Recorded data
*** Block opens ***

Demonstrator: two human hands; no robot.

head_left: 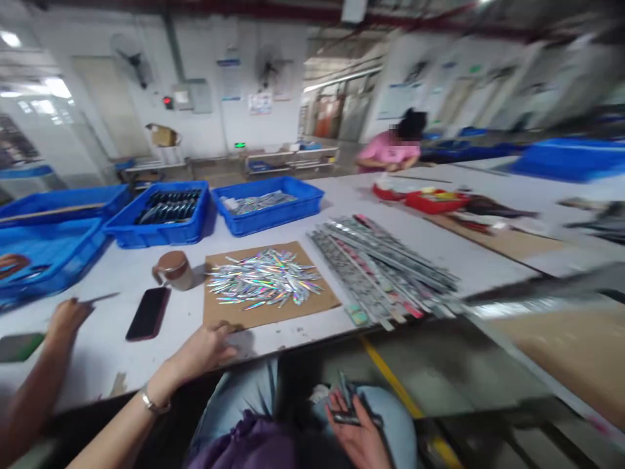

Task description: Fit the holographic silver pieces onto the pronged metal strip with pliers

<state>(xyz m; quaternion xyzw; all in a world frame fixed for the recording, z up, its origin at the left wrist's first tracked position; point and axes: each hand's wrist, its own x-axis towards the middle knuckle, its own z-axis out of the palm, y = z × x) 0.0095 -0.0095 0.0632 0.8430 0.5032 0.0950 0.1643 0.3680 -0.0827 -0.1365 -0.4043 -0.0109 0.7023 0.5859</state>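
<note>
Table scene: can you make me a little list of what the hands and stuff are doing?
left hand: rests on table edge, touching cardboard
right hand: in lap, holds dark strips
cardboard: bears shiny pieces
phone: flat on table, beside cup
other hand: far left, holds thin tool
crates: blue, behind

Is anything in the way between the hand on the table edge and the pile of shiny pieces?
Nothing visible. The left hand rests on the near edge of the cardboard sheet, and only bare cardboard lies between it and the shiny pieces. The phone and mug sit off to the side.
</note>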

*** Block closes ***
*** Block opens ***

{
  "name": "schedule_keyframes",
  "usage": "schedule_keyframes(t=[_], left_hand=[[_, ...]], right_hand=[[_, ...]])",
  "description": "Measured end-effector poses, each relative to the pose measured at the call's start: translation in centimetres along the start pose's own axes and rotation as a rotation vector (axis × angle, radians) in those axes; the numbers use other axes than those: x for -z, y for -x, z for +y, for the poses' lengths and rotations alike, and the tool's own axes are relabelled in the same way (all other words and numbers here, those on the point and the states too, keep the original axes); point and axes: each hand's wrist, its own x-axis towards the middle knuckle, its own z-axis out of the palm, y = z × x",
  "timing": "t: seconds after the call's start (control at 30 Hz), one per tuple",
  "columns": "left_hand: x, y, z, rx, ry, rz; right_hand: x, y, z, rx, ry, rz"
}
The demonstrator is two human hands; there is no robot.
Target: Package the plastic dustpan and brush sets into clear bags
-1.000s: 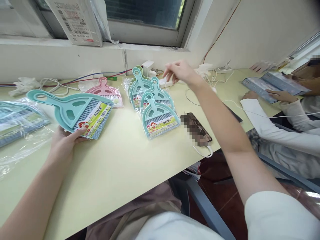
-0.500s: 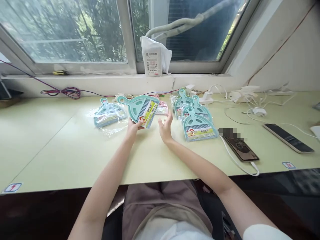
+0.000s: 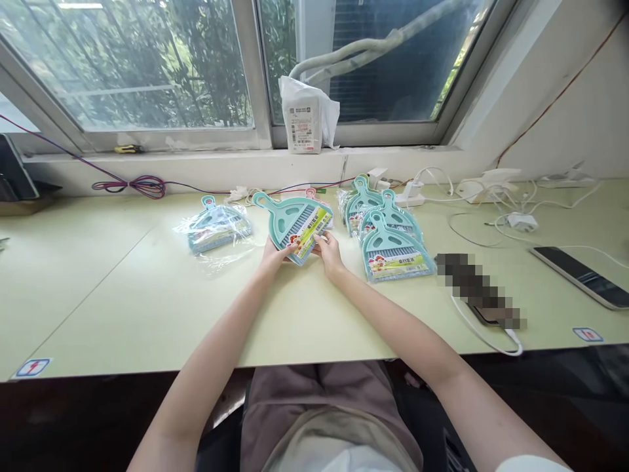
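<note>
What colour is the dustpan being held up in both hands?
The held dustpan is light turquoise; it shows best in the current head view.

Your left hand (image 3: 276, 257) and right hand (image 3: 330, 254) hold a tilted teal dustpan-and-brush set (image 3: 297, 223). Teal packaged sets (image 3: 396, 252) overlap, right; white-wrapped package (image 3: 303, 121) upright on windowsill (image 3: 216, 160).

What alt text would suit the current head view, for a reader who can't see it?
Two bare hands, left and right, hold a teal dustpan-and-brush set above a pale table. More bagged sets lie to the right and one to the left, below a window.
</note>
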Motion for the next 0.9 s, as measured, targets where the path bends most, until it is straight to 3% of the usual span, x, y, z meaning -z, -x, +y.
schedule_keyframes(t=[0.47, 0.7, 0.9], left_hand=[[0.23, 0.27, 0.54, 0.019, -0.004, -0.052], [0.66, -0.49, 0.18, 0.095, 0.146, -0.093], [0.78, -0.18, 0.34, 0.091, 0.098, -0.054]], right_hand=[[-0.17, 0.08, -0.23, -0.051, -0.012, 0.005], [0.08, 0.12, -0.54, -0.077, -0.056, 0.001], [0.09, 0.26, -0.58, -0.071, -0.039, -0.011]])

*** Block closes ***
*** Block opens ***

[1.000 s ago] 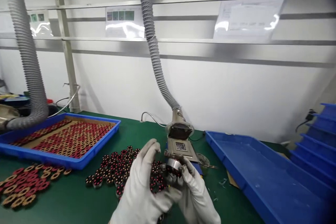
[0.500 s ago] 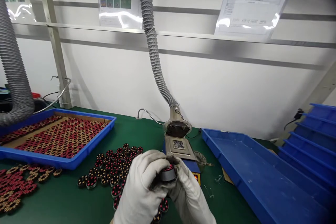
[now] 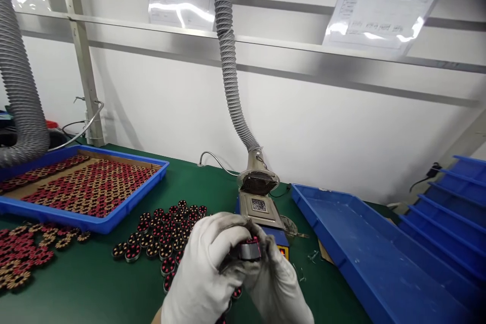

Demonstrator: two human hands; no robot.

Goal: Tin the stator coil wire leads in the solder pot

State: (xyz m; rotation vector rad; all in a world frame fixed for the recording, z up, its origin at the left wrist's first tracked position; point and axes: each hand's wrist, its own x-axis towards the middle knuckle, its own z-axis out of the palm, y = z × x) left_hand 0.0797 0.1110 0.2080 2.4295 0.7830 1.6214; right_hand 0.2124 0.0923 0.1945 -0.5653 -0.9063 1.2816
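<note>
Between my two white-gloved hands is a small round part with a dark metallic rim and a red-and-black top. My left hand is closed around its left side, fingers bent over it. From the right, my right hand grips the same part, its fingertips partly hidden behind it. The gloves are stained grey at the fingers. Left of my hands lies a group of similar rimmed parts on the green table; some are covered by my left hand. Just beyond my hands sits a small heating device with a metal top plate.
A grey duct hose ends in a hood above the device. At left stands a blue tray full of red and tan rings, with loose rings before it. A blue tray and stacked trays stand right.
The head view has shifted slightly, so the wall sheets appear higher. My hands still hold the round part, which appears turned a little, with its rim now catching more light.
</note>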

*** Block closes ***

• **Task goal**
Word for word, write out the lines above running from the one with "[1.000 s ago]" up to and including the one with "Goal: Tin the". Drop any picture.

• **Response to this exercise**
[1.000 s ago] 
[0.500 s ago] 
[now] 

Demonstrator: two human hands; no robot.

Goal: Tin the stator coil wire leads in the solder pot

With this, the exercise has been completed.